:: YOUR ASSIGNMENT ::
The data below is to be transcribed word for word; pictures are to be excluded.

:: DATA PROVIDED ::
Start of Block

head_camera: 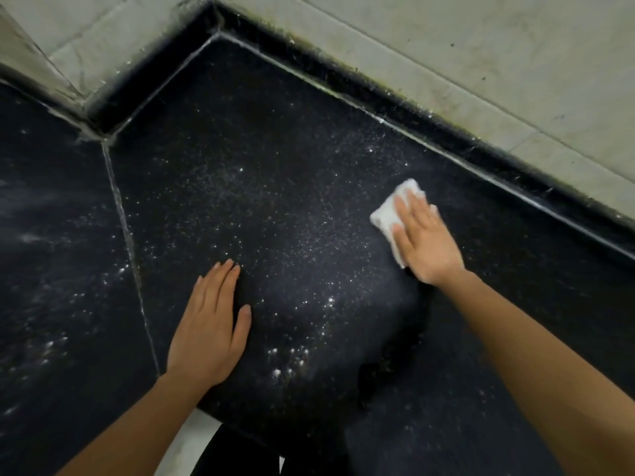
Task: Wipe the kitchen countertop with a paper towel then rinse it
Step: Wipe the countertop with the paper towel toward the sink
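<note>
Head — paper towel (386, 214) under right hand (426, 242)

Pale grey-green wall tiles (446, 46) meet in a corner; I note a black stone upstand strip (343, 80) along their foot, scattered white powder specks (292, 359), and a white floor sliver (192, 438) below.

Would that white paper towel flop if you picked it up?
Probably floppy: the paper towel is a soft, rumpled pad under the flat right hand. Likely very light, being thin paper. It should slide easily on the smooth countertop.
</note>
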### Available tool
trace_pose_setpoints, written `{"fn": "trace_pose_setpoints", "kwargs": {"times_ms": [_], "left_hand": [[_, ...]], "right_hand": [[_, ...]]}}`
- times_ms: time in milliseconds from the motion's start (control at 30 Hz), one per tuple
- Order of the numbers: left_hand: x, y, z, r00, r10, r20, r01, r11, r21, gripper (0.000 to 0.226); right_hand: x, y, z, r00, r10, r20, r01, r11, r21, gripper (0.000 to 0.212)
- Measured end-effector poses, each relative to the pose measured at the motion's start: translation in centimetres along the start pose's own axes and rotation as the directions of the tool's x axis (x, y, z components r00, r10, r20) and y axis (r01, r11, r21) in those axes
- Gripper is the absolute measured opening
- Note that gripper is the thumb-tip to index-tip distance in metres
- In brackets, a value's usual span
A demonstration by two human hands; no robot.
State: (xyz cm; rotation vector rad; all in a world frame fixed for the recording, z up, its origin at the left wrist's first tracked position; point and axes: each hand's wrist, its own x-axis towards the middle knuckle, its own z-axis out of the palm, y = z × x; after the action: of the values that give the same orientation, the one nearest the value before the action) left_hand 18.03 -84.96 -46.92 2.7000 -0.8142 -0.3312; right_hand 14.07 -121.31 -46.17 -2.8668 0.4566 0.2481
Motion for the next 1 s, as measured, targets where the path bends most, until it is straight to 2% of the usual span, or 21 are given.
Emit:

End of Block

:: OUTPUT FOR THIS TASK ::
head_camera: 
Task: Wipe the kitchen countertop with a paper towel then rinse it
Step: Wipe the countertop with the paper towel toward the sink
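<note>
Head — paper towel (386, 214) under right hand (426, 242)

Pale grey-green wall tiles (446, 46) meet in a corner; I note a black stone upstand strip (343, 80) along their foot, scattered white powder specks (292, 359), and a white floor sliver (192, 438) below.

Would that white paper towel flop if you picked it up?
Probably floppy: the paper towel is a soft, rumpled pad under the flat right hand. Likely very light, being thin paper. It should slide easily on the smooth countertop.
</note>
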### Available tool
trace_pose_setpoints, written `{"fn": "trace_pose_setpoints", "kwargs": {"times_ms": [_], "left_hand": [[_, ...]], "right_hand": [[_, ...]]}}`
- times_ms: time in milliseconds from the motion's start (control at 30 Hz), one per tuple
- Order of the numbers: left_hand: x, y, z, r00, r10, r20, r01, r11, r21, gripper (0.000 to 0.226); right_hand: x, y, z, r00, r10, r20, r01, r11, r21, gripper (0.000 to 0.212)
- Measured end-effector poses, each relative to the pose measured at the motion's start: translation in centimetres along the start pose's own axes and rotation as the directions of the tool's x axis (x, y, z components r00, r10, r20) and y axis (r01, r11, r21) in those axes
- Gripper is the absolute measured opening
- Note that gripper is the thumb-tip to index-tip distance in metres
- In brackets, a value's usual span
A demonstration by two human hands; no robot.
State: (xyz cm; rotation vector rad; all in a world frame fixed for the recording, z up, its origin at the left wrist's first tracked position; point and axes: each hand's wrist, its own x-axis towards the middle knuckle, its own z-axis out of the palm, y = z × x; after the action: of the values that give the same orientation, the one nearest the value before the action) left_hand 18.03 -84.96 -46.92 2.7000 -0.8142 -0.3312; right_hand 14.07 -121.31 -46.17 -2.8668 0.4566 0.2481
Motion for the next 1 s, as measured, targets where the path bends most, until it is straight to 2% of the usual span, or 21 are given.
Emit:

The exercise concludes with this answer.